= Jean-Paul Thiery =

French biologist

Jean Paul Thiery is a French biologist born on 25 April 1947. He is director of emeritus research at the CNRS-Paris-Diderot University laboratory on complex materials and systems, at the Institut Gustave Roussy's cancer centre and associate professor at several foreign universities.

== Biography ==

Jean Paul Thiery obtained his PhD in biochemistry in 1974 at the Paris Diderot University, Paris. From 1975 to 1977 he carried out postdoctoral research at the Rockefeller University in New York in the laboratory directed by Professor Gerald Edelman, Nobel Prize for Medicine. From 1978 to 1987, he led a team at the Institute of Developmental Biology of the CNRS and the Collège de France. He became director of a CNRS research unit at the École normale supérieure. He joined the Institut Curie in 1995 to head the cell biology laboratory. In 2003 he was appointed Director of the Translational Research Department of the Institut Curie. In 2006, he joined the Singapore Science and Technology Research Agency as Professor and Deputy Director of the Institute of Molecular and Cellular Biology and in 2012 he was appointed Head of the Department of Biochemistry at the Faculty of Medicine of the National University of Singapore. Emeritus CNRS Researcher since 2010, he is currently Associate Professor at the National University of Singapore, the Faculty of Medicine of the University of Hong Kong, the Guangzhou Biomedical Institute of the Chinese Academy of Sciences and the Faculty of Medicine in Bergen, Norway.

He is a corresponding member of the French Academy of sciences (1993), EMBO (1984) and Academia Europaea (1990).

== Scientific work ==
Jean Paul Thiery trained as a chemical engineer (Strasbourg) and then specialised in several disciplines of life sciences during his scientific career.

His initial work focused on the heterogeneity of eukaryotic genome composition. During his postdoctoral stay, he discovered the first intercellular adhesive molecule N-CAM and then described for the first time the relationship between morphogenesis and the adhesive status of cells.

His work on intercellular adhesion led him to establish new techniques for measuring the forces required to detach interacting cells. He demonstrated the crucial role of the cortical actin cytoskeleton in the reinforcement and mechanosensitivity of intercellular adhesion.

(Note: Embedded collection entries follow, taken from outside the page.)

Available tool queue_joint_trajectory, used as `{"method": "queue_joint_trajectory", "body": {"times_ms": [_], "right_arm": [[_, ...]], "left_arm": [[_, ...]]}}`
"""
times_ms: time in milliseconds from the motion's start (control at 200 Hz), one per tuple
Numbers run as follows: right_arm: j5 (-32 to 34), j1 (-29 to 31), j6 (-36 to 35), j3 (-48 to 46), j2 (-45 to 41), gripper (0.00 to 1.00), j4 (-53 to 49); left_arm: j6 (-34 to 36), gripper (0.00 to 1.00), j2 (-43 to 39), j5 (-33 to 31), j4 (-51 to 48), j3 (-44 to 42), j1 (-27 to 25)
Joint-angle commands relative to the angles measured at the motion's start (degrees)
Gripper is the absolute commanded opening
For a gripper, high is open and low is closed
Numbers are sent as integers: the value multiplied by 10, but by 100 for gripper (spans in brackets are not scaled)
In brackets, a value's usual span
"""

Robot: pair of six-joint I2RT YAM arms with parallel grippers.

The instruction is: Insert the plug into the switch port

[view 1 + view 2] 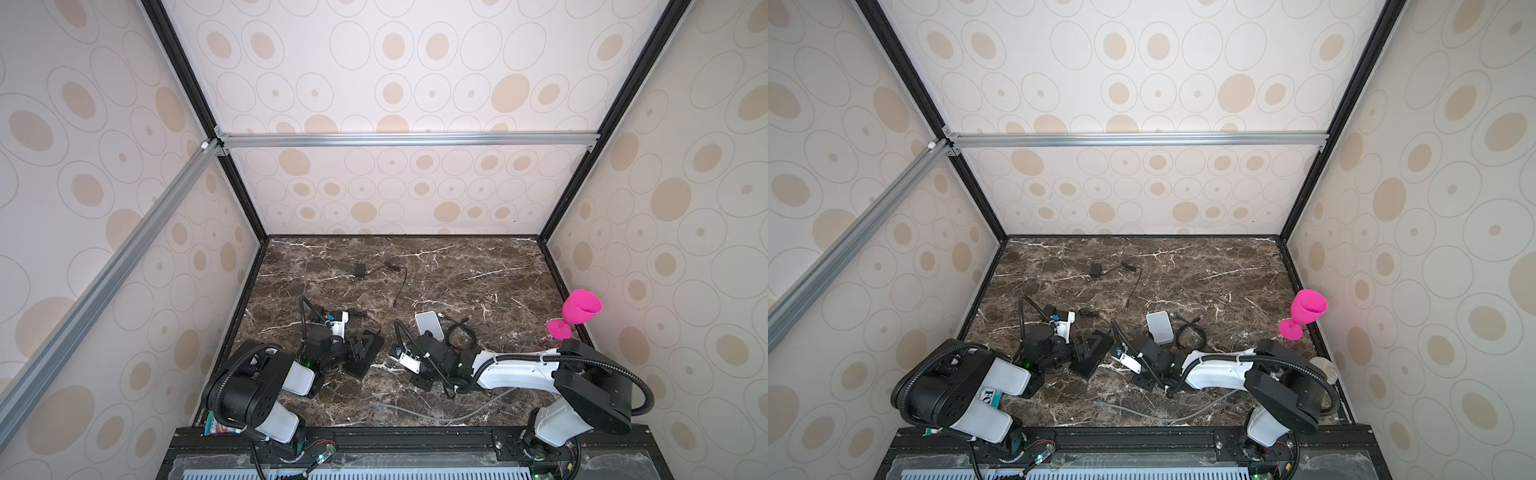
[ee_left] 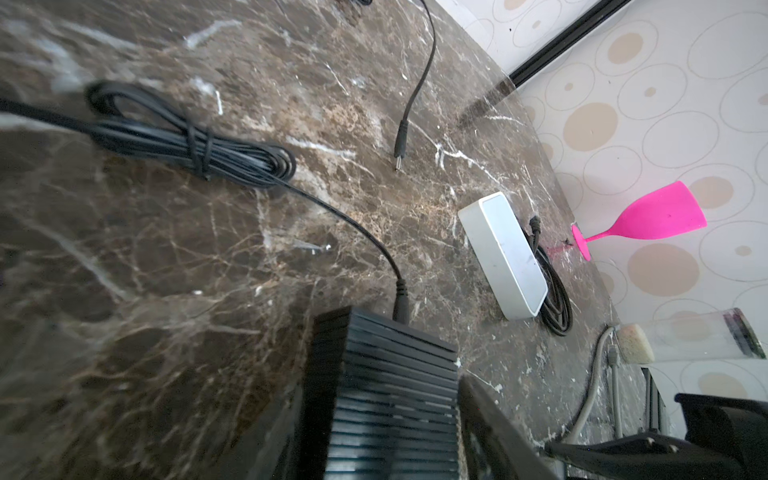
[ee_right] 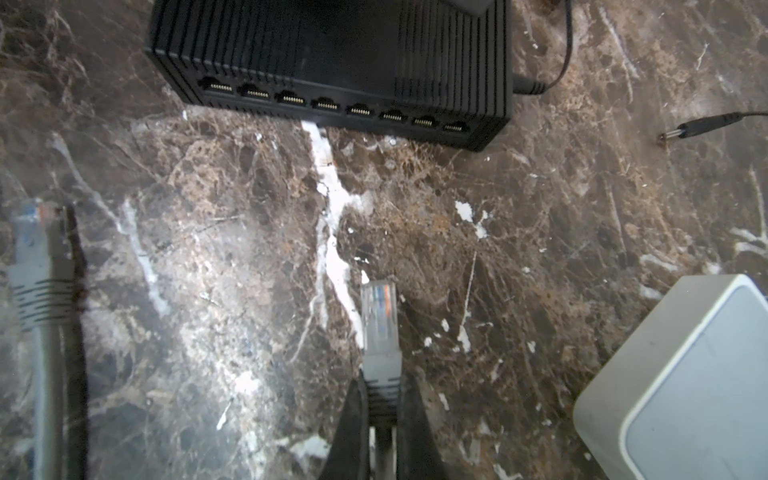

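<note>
Grey plug [image 3: 379,320], clenched in the right pincer [image 3: 382,392], points lengthwise at the switch [image 3: 332,50] ports [image 3: 326,104], well apart; left pincer [image 1: 360,348] on the switch, grip unclear.

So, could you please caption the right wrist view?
Right gripper holds the grey plug, aimed at the ports of the black switch.

You are looking at one black switch [image 3: 332,54] showing eight ports [image 3: 326,104] in a row. In the right wrist view you are seeing one grey plug [image 3: 380,320] at lower centre and a second grey plug [image 3: 33,249] at the left edge. You are also seeing one white box [image 3: 681,374], one barrel connector [image 3: 702,124] and one pink goblet [image 2: 648,216].
</note>
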Motion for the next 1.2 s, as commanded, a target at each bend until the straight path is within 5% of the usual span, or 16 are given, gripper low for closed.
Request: {"method": "queue_joint_trajectory", "body": {"times_ms": [0,185,570,1195], "right_arm": [[-19,-2,23,14,-9,0,-14],[-45,-1,54,70,-3,0,-85],[-33,-2,111,140,83,0,-108],[20,-2,113,207,142,0,-130]], "left_arm": [[2,54,11,8,-6,17,-7],[52,52,-13,-1,-108,46,-7],[76,52,-63,-23,-142,27,-7],[59,49,17,-2,-135,52,-7]]}}
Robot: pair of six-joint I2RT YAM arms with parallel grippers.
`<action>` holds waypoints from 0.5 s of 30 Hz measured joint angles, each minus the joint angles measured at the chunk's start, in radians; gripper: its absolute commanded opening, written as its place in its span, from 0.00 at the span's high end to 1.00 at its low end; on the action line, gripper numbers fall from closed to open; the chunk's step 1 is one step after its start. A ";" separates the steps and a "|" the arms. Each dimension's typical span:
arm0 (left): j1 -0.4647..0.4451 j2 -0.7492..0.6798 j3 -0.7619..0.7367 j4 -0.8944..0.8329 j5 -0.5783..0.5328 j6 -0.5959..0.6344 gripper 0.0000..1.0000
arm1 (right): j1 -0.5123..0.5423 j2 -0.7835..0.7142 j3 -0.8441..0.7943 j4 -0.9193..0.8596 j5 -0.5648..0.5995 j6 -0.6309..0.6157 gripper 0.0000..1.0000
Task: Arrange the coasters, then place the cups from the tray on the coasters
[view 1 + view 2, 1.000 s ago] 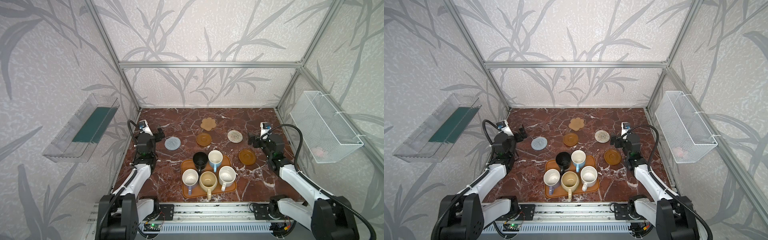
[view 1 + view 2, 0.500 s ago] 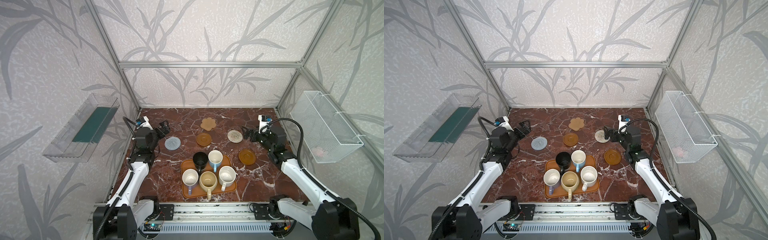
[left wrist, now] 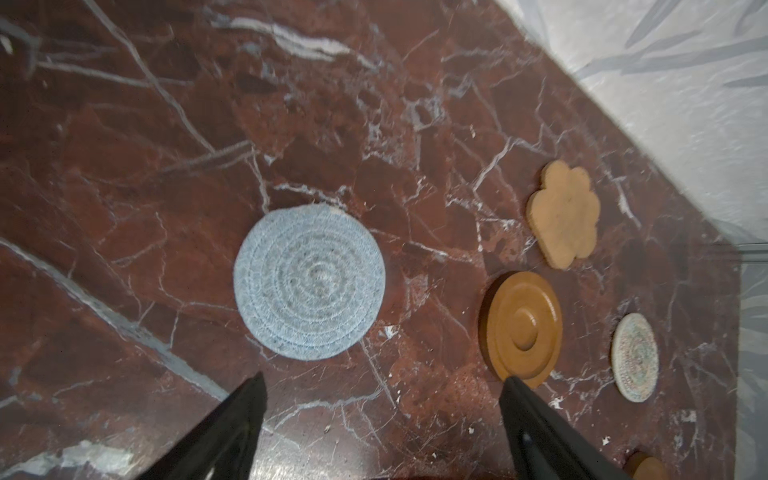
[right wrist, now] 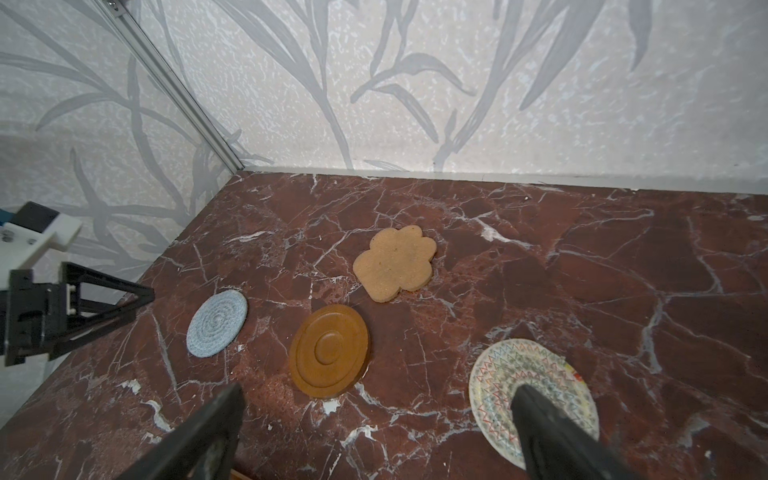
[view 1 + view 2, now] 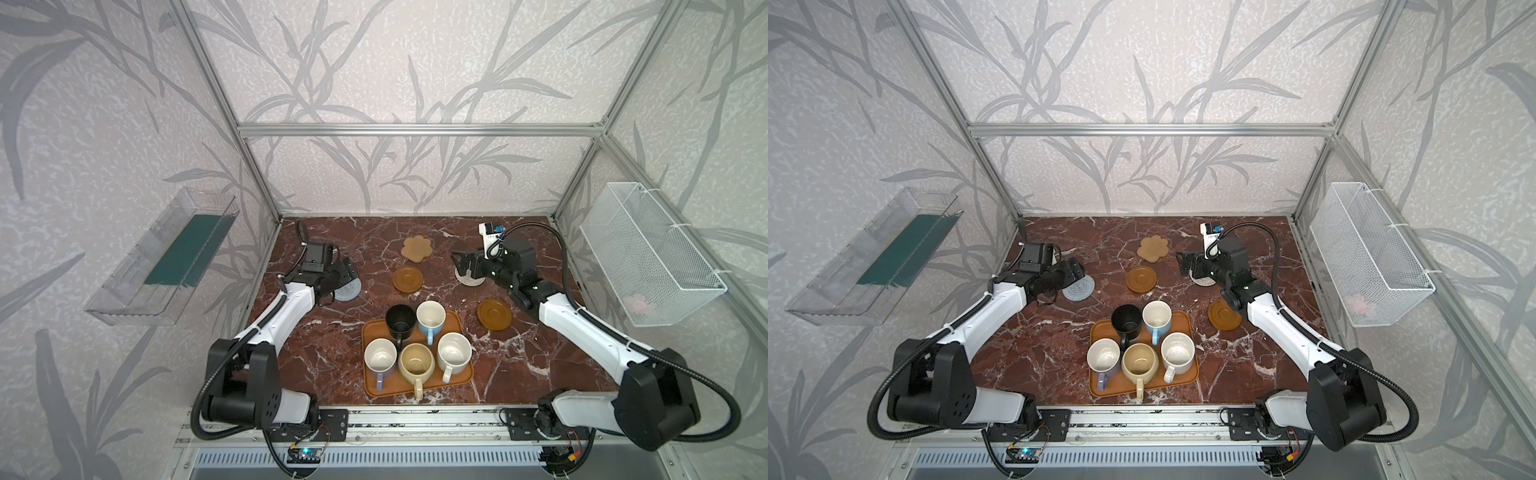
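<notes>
Half-hidden mats
In both top views the left gripper covers part of the grey mat, the right gripper part of the cream mat; a brown disc is cut off (left wrist view, slightly blurred).

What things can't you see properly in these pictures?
- Cream woven coaster: in both top views the right gripper covers most of it.
- Grey woven coaster: in both top views the left gripper hides one side.
- Brown shape: in the left wrist view the picture's edge cuts it off; cannot tell what it is.
- Pink thing in the wire basket: in both top views, too blurred behind the mesh to name.
</notes>
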 measured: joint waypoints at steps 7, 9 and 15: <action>-0.001 0.180 0.086 -0.037 0.001 0.009 0.22 | 0.013 0.066 0.030 -0.013 -0.018 0.035 0.00; -0.002 0.216 0.103 -0.046 -0.002 0.011 0.24 | 0.015 0.078 0.039 -0.018 -0.021 0.041 0.00; -0.012 0.333 0.165 -0.063 -0.010 0.016 0.32 | 0.018 0.106 0.063 -0.027 -0.038 0.056 0.00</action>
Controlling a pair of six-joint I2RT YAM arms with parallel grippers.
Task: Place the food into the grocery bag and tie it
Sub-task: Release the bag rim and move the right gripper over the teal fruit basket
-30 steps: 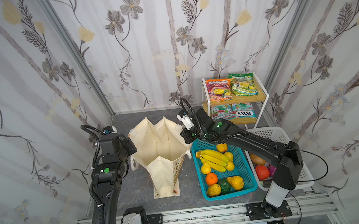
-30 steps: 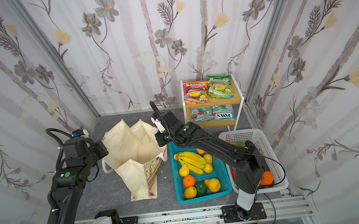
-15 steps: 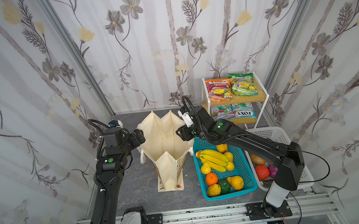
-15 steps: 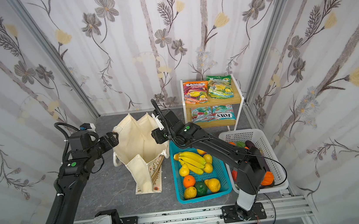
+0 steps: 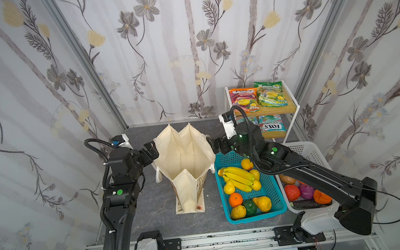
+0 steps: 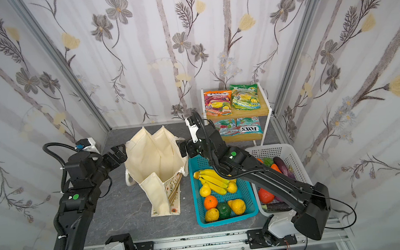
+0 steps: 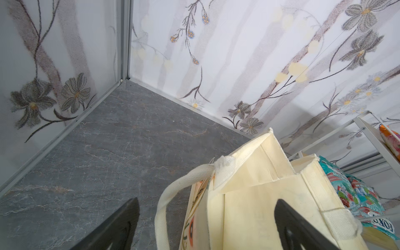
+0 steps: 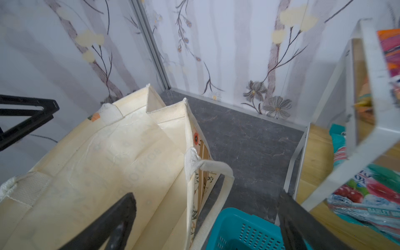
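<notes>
Tote stands between left tool and right tool — both gaping.

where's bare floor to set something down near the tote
The widest bare floor lies between the left arm, the tote and the front rail. A narrower strip runs behind the tote along the back wall. The right side is crowded: blue basket, white basket and shelf rack stand close together.
</notes>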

He discovered the chemotactic mechanism for colonization of T cell progeny in the thymus. He demonstrated the importance of the mesenchymal-epithelial transition mechanism in the ontogenesis of neural crest cells. This research leads him to hypothesize that malignant epithelial cells use the same strategy to disseminate and metastasize. His pioneering research on the role of mesenchymal-epithelial transition in carcinomas is now the subject of much international research. His current collaborative research with clinicians focuses on the development of therapeutic strategies based on the concept of EMT reversibility to increase the efficacy of target therapies and immunotherapy. He has presented his work in more than 300 international conferences and has published 480 papers (Google Scholar: 55,000 citations - H-index 110). He is co-author of 4 patents and scientific founder of the company Biocheetah, the name of the company having been chosen in accordance with Jean-Paul Thiery's objective to be the first to bring a diagnosis to the market (the cheetah being the fastest animal in the world).

== Awards ==
Professor Jean-Paul Thiery received the Serres Prize of the French Academy of sciences (1983), the Otto Mangold Prize (Berlin) 1987, the Heinz Karger Basel Prize (1990) and the prize of the French National League against Cancer, Paris (1990). He is a laureate of the French Academy of Medicine (2000), Chevalier of the Légion d'Honneur (2009) and Chevalier of the Ordre National du Mérite (1997).